Colten was sweating profusely. Drops of moisture ran down his temples. He pulled his phone from his pocket with trembling hands. He dialed his Chief Financial Officer.
“Wire twenty million dollars to the Swiss account I’m about to text you,” Colten ordered, his voice shaking. “Account 722-Cayman-09. Right now. Do it.”
Ten minutes passed in agonizing silence.
From the hidden pocket sewn into the lining of her hospital gown, Erica retrieved the burner phone she had managed to keep throughout her prison sentence. The screen of Erica‘s burner phone, sitting next to the heart monitor, lit up. A notification pinged. Twenty million dollars had successfully landed in her offshore account.
Erica picked up the gold pen. She flipped to the back of the modified agreement. She signed her name with aggressive, heavy strokes that nearly tore through the paper.

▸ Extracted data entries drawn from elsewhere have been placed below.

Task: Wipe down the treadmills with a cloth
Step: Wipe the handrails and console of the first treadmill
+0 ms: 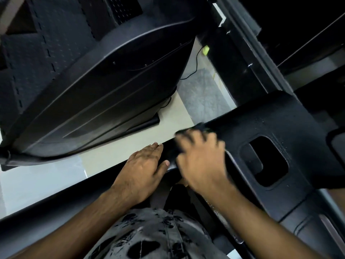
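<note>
Treadmills first: near console (261, 131) filling the right, a second machine's shroud (97, 86) far left, pale floor between. Rigid, heavy, fixed; nothing to lift, only rub. Cup recess (267, 161) in the console, looks empty. Left hand (143, 169) flat, fingers loose, bracing the console edge. Right hand (201, 157) blurred, fingers curled around a dark cloth (199, 127), soft and limp, best bunched in the palm.

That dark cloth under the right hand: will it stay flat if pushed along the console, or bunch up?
Likely floppy: the cloth looks crumpled under the right hand, with a ragged edge poking out past the fingers. It probably bunches when pushed, since the console looks textured. It is blurred, so its thickness is unclear.
</note>
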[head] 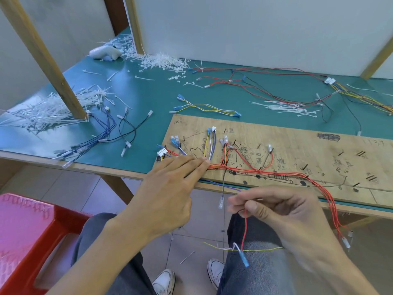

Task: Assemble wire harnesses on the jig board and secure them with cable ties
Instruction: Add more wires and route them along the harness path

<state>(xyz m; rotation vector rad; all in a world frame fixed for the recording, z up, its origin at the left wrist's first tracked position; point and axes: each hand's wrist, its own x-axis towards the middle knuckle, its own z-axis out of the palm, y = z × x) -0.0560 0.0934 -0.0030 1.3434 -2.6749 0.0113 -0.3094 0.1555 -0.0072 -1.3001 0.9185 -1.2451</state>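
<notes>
Here, assembly is under way, by judgement in its routing stage. The jig board (pixel 297 145) lies along the near edge of the table (pixel 148 92). A wire bundle (pixel 265 172) of mostly red leads runs along the board's near edge, with short branches of yellow, white and purple wire rising to connectors at pegs near its left end. The left hand (pixel 170 188), fingers straight and together, presses the bundle flat at the board's near left corner. The right hand (pixel 282 209), off the board's near edge and above the lap, pinches a red wire (pixel 245 226) between thumb and fingertips. This wire hangs down to a blue terminal (pixel 244 259) and is not yet laid among the pegs. Several red leads spill over the near edge at the right, their ends dangling. No tie can be made out round the bundle (blur and small scale leave this uncertain), so the securing step appears wholly to remain. Cable ties (pixel 161 61) lie heaped at the table's far edge, with further heaps at its left edge and beyond the board's far edge. Loose wire sets (pixel 208 107) rest between board and far edge, probably awaiting later harnesses.
</notes>
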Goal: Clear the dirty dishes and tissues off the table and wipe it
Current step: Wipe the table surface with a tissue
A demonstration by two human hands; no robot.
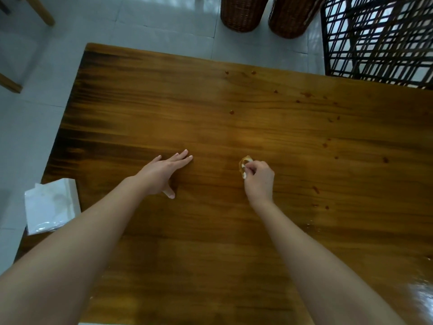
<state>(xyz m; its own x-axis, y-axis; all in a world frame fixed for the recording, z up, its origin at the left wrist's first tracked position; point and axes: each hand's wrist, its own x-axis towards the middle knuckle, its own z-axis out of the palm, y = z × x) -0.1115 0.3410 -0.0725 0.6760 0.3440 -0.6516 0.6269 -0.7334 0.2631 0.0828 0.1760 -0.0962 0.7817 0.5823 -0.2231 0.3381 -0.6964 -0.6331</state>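
Observation:
A glossy brown wooden table fills the view. My right hand grips a small crumpled tissue, stained orange-brown, and holds it down on the tabletop near the middle. My left hand lies flat on the wood to the left, fingers straight and thumb spread. Several reddish-brown sauce spots dot the table's right half, some near the far edge. No dishes are in view.
A white pack of tissues sits at the table's near left edge. Two dark wicker baskets stand on the tiled floor beyond the far edge. A black lattice chair stands at the far right. Wooden furniture legs show at the upper left.

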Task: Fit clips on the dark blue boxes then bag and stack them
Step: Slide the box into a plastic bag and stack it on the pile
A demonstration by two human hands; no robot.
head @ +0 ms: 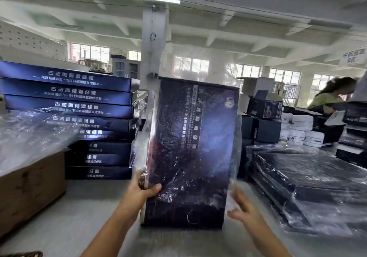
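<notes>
Honestly, our left hand [144,190] grips the bagged dark blue box [190,153] mid-frame alone, right hand [241,207] spread free; slick plastic bag [198,64] could slip.

You are holding one upright dark blue printed box [190,147], and one clear crinkled plastic bag [200,64] is covering it. Two bare hands are showing: your left hand [142,189] and your right hand [241,207]. At far left, nine flat dark blue boxes with white lettering [79,117] are sitting in one stack. On the right, two flat dark boxes in clear plastic [309,179] are lying one on the other, as far as the blur allows. Behind them, about six white round tubs [301,129] are standing together; the exact number is unclear. One brown cardboard carton [29,185] is sitting near left. One other person in a green top [327,98] is working far right.
</notes>
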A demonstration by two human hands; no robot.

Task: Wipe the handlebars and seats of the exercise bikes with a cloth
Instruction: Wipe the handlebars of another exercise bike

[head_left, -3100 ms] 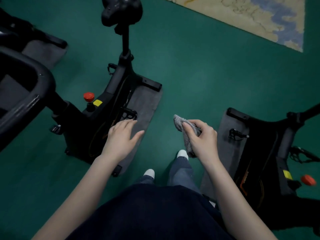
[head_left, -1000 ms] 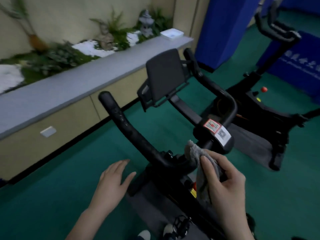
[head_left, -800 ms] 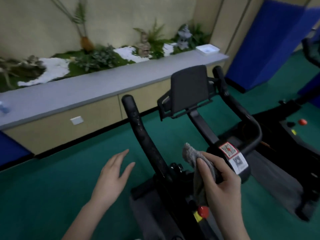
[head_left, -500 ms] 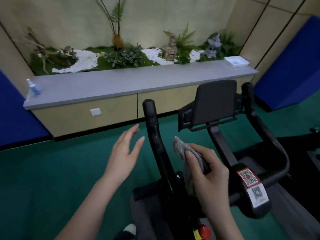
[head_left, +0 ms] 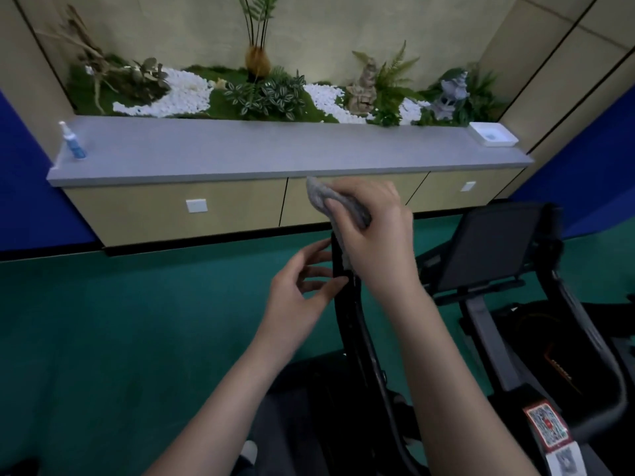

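While the grey cloth (head_left: 338, 207) is grasped in the right hand (head_left: 374, 231), it is pressed over the upper end of the left handlebar (head_left: 354, 324) of the exercise bike (head_left: 481, 338), so that the tip of the bar is hidden under cloth and fingers. One corner of the cloth is seen to project up and to the left, above the thumb. The left hand (head_left: 295, 300) is held just beside the same bar, lower down, with its fingers spread and loosely curled; the fingertips lie at the bar's edge, but whether the bar is gripped cannot be told. The black console panel (head_left: 488, 245) is shown to the right of the hands, tilted back on its stem, and the right handlebar (head_left: 584, 324) curves down beyond it. A red-and-white QR sticker (head_left: 549, 431) is fixed low on the frame. A grey counter (head_left: 275, 156) runs along the far wall, with a blue spray bottle (head_left: 74, 144) at its left end and a white tray (head_left: 493, 134) at its right. Green floor (head_left: 120, 338) lies beneath.
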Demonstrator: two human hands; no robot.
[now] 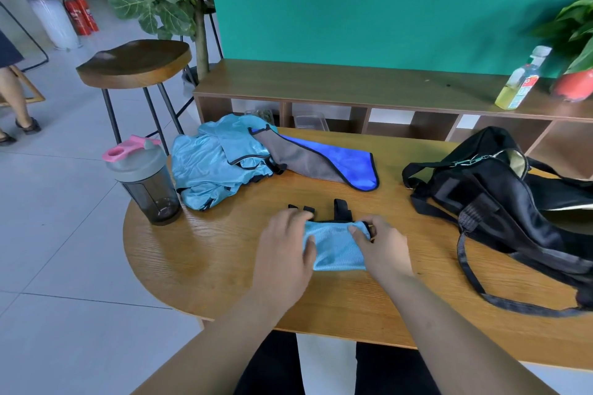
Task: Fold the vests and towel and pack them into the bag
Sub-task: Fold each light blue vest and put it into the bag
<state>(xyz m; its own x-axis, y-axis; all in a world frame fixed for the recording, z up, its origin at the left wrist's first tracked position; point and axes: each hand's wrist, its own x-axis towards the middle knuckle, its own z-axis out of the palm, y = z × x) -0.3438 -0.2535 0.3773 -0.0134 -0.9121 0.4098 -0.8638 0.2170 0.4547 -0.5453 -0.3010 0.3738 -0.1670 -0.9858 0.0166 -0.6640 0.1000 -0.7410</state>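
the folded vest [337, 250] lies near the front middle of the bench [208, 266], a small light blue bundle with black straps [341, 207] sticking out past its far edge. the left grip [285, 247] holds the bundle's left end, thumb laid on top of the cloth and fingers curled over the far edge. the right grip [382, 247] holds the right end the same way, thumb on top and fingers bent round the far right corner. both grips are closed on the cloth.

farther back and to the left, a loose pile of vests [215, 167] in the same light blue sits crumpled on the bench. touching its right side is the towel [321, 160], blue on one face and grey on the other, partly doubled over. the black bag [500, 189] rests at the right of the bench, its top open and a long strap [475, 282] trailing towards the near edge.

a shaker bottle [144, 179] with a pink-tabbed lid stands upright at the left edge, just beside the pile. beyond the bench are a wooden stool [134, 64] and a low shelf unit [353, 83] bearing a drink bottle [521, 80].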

She tossed the signed document onto the floor. She waved her hand dismissively.
“Take your trash and get out of my sight.”
Colten scrambled to pick up the papers. He glared at her, his chest heaving. “Buy a coffin with that money, Erica.”
He grabbed Ivy by the arm and dragged her out of the room.
Erica watched the door close. Her eyes were ice. This money was just the operational budget. The real hell was just beginning.
She threw off the blanket. She grabbed the IV line taped to her hand and ripped it out. Blood instantly welled up, dripping onto the pristine white sheets.
Erica stood up. Her bare feet hit the cold floor. She walked toward the door.